**TASK:**
Down to the last line, repeat the data below exactly.

PROVIDED MATERIAL Start Marker

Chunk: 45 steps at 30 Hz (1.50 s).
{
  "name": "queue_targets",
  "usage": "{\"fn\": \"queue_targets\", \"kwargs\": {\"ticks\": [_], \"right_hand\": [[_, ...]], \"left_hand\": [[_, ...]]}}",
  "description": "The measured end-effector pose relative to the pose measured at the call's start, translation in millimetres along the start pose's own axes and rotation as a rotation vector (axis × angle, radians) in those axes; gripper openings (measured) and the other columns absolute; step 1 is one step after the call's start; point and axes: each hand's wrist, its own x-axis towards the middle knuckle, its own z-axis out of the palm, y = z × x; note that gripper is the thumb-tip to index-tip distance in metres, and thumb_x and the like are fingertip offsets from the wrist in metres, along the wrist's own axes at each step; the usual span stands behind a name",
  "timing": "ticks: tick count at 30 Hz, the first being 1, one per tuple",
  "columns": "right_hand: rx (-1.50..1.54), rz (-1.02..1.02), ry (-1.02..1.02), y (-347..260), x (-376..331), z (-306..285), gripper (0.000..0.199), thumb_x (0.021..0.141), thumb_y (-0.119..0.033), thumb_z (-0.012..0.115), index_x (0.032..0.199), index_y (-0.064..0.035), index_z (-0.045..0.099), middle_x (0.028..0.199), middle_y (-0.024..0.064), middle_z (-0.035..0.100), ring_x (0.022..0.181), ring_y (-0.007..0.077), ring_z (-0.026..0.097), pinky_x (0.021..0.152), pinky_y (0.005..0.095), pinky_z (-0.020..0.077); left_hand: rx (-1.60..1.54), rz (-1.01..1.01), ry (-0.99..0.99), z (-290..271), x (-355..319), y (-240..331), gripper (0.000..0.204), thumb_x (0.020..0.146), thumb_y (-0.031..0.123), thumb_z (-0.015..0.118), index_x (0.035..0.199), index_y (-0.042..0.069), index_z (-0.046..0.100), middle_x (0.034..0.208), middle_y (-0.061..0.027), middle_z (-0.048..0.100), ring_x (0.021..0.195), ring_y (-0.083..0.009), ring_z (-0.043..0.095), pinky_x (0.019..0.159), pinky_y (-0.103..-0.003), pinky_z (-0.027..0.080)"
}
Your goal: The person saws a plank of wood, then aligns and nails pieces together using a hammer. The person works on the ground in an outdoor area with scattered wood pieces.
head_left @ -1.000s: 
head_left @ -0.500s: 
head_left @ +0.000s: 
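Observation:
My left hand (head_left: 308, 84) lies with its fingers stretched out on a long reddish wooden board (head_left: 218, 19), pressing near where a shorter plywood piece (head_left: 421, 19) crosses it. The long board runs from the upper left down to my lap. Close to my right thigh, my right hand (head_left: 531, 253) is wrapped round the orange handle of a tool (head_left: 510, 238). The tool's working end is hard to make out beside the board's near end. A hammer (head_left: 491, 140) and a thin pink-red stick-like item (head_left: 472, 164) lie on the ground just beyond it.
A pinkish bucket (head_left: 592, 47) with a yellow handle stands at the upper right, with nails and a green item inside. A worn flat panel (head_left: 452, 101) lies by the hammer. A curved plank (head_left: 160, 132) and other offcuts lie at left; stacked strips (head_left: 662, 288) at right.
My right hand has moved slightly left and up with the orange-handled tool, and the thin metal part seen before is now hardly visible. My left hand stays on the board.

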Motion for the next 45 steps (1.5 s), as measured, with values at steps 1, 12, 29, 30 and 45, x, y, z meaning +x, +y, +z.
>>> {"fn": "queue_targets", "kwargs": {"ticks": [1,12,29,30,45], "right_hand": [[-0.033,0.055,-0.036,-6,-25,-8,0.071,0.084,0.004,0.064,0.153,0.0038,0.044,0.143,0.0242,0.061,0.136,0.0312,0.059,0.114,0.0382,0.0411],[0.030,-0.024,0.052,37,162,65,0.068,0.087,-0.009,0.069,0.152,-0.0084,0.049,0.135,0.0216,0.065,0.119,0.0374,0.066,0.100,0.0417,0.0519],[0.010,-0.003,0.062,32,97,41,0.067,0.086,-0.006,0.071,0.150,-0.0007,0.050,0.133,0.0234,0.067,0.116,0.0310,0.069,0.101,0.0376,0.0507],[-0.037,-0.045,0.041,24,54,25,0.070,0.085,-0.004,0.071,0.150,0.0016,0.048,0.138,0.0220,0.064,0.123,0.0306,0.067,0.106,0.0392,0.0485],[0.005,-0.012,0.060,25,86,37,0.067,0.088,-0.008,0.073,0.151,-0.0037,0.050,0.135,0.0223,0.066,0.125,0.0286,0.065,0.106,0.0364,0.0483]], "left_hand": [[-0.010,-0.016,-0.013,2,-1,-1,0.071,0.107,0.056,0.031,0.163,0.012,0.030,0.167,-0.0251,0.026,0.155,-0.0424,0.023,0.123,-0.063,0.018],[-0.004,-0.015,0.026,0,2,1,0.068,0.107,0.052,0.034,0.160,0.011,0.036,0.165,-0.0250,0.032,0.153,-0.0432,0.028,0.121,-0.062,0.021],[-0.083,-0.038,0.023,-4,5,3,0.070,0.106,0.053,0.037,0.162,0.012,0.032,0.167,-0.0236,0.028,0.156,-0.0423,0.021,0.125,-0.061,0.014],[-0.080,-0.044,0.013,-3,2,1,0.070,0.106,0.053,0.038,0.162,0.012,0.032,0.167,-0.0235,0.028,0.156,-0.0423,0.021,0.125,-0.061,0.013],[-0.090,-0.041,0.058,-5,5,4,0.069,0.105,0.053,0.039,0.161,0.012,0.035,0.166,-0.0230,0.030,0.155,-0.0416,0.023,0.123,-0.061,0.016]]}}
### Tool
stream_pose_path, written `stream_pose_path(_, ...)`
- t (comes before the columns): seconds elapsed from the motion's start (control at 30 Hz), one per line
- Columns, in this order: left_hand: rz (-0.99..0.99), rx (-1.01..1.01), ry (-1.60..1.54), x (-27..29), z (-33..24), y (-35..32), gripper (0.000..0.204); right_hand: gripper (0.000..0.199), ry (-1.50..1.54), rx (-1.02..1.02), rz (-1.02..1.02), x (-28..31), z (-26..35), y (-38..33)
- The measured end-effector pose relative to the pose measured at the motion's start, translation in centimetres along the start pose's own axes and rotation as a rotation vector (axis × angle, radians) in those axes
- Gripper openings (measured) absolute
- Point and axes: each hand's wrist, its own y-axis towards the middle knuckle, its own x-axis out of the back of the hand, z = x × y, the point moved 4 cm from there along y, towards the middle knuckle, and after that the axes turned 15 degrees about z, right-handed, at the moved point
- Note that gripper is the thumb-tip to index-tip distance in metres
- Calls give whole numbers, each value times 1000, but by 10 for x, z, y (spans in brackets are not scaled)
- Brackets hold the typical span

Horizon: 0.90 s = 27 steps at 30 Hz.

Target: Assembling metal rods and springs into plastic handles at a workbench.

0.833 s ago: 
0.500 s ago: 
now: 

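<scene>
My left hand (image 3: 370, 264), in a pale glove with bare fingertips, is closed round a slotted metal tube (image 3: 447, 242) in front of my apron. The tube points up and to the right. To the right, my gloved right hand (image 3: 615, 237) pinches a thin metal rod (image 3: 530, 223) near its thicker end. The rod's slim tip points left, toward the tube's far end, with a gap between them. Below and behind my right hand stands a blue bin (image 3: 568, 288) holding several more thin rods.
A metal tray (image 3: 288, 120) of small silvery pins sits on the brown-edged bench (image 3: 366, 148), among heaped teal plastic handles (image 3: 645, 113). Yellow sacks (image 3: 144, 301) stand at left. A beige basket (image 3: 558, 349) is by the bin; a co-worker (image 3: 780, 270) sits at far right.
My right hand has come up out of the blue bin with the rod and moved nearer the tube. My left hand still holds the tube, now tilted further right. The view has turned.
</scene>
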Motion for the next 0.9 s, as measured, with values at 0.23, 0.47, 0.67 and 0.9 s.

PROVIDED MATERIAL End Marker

**EXERCISE SOLUTION:**
Chunk: 45 steps at 30 Hz (1.50 s).
{
  "name": "queue_targets",
  "usage": "{\"fn\": \"queue_targets\", \"kwargs\": {\"ticks\": [_], \"right_hand\": [[_, ...]], \"left_hand\": [[_, ...]]}}",
  "description": "The measured end-effector pose relative to the pose measured at the call's start, translation in millimetres along the start pose's own axes and rotation as a rotation vector (axis × angle, radians) in those axes; gripper openings (measured) and the other columns absolute; step 1 is one step after the call's start; point and axes: each hand's wrist, its own x-axis towards the middle knuckle, its own z-axis out of the palm, y = z × x; note that gripper is the thumb-tip to index-tip distance in metres, and thumb_x and the like are fingertip offsets from the wrist in metres, along the wrist's own axes at each step; the usual span stands behind a name",
  "timing": "ticks: tick count at 30 Hz, the first being 1, one per tuple",
  "columns": "right_hand: rx (-1.50..1.54), rz (-1.02..1.02), ry (-1.02..1.02), y (-347..260), x (-376..331), z (-306..285), gripper (0.000..0.199), thumb_x (0.021..0.141), thumb_y (-0.119..0.033), thumb_z (-0.012..0.115), index_x (0.032..0.199), index_y (-0.064..0.035), index_z (-0.045..0.099), middle_x (0.028..0.199), middle_y (-0.024..0.064), middle_z (-0.035..0.100), ring_x (0.022..0.181), ring_y (-0.007..0.077), ring_z (-0.026..0.097), pinky_x (0.021..0.152), pinky_y (0.005..0.095), pinky_z (-0.020..0.077); left_hand: rx (-1.60..1.54), rz (-1.01..1.01), ry (-0.99..0.99), z (-290..271), x (-355..319), y (-240..331), gripper (0.000..0.204), thumb_x (0.020..0.146), thumb_y (-0.031..0.123), thumb_z (-0.015..0.118), index_x (0.035..0.199), index_y (-0.042..0.069), index_z (-0.046..0.100), middle_x (0.034..0.208), middle_y (-0.061..0.027), middle_z (-0.048..0.100), ring_x (0.021..0.195), ring_y (-0.083..0.009), ring_z (-0.043..0.095), pinky_x (0.019..0.159), pinky_y (-0.103..-0.003), pinky_z (-0.027..0.080)"
}
Your goal: The person saws a plank of wood, then aligns and nails pieces together using a hammer. The person works on the ground in an outdoor area with scattered wood pieces.
head_left @ -1.000s: 
head_left @ -0.500s: 
head_left @ +0.000s: 
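Observation:
My left hand (head_left: 308, 84) lies with its fingers stretched out on a long reddish wooden board (head_left: 218, 19), pressing near where a shorter plywood piece (head_left: 421, 19) crosses it. The long board runs from the upper left down to my lap. Close to my right thigh, my right hand (head_left: 531, 253) is wrapped round the orange handle of a tool (head_left: 510, 238). The tool's working end is hard to make out beside the board's near end. A hammer (head_left: 491, 140) and a thin pink-red stick-like item (head_left: 472, 164) lie on the ground just beyond it.
A pinkish bucket (head_left: 592, 47) with a yellow handle stands at the upper right, with nails and a green item inside. A worn flat panel (head_left: 452, 101) lies by the hammer. A curved plank (head_left: 160, 132) and other offcuts lie at left; stacked strips (head_left: 662, 288) at right.
My right hand has moved slightly left and up with the orange-handled tool, and the thin metal part seen before is now hardly visible. My left hand stays on the board.
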
Motion for the next 45 steps (1.5 s), as measured, with values at steps 1, 12, 29, 30 and 45, x, y, z meaning +x, +y, +z.
>>> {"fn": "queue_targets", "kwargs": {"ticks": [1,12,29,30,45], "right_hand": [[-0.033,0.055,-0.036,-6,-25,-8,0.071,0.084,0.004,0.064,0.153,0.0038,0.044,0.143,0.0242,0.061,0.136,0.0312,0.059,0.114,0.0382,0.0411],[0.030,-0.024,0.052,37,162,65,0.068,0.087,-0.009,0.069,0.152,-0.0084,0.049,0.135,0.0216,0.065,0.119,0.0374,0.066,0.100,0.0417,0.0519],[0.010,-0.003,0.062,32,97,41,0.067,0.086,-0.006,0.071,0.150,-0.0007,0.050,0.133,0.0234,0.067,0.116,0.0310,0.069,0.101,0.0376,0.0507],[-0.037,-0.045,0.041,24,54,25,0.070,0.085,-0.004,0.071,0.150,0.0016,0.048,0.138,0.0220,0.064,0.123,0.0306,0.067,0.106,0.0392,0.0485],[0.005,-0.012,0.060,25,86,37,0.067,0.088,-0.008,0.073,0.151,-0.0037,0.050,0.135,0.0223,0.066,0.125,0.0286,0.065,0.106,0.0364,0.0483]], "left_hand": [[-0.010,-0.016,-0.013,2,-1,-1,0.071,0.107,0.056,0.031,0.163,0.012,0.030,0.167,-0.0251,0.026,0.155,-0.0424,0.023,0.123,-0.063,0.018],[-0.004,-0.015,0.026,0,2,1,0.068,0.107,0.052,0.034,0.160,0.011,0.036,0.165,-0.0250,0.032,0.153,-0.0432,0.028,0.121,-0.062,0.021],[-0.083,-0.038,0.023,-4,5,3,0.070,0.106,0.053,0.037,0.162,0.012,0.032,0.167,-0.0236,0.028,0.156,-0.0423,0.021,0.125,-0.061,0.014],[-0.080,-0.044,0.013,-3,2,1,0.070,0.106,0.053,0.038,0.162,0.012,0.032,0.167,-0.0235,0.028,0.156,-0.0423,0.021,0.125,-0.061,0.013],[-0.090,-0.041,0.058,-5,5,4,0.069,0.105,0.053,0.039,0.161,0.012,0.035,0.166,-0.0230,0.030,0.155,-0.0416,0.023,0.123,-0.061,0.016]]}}
### Tool
stream_pose_path, written `stream_pose_path(_, ...)`
- t (comes before the columns): seconds elapsed from the motion's start (control at 30 Hz), one per line
- Columns, in this order: left_hand: rz (-0.99..0.99), rx (-1.01..1.01), ry (-1.60..1.54), x (-27..29), z (-33..24), y (-35..32), gripper (0.000..0.204); right_hand: gripper (0.000..0.199), ry (-1.50..1.54), rx (-1.02..1.02), rz (-1.02..1.02), x (-28..31), z (-26..35), y (-38..33)
- The measured end-effector pose relative to the pose measured at the motion's start, translation in centimetres along the start pose's own axes and rotation as a rotation vector (axis × angle, radians) in those axes
- Gripper openings (measured) absolute
- Point and axes: each hand's wrist, its own y-axis towards the middle knuckle, its own x-axis out of the back of the hand, z = x × y, the point moved 4 cm from there along y, towards the middle knuckle, and after that the axes turned 15 degrees about z, right-handed, at the moved point
- Note that gripper is the thumb-tip to index-tip distance in metres
- Calls give whole numbers, each value times 1000, but by 10 for x, z, y (spans in brackets are not scaled)
- Brackets hold the typical span

Horizon: 0.90 s = 27 steps at 30 Hz.

Target: Assembling metal rods and springs into plastic handles at a workbench.

0.833 s ago: 
0.500 s ago: 
now: 

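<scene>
My left hand (image 3: 370, 264), in a pale glove with bare fingertips, is closed round a slotted metal tube (image 3: 447, 242) in front of my apron. The tube points up and to the right. To the right, my gloved right hand (image 3: 615, 237) pinches a thin metal rod (image 3: 530, 223) near its thicker end. The rod's slim tip points left, toward the tube's far end, with a gap between them. Below and behind my right hand stands a blue bin (image 3: 568, 288) holding several more thin rods.
A metal tray (image 3: 288, 120) of small silvery pins sits on the brown-edged bench (image 3: 366, 148), among heaped teal plastic handles (image 3: 645, 113). Yellow sacks (image 3: 144, 301) stand at left. A beige basket (image 3: 558, 349) is by the bin; a co-worker (image 3: 780, 270) sits at far right.
My right hand has come up out of the blue bin with the rod and moved nearer the tube. My left hand still holds the tube, now tilted further right. The view has turned.
</scene>
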Motion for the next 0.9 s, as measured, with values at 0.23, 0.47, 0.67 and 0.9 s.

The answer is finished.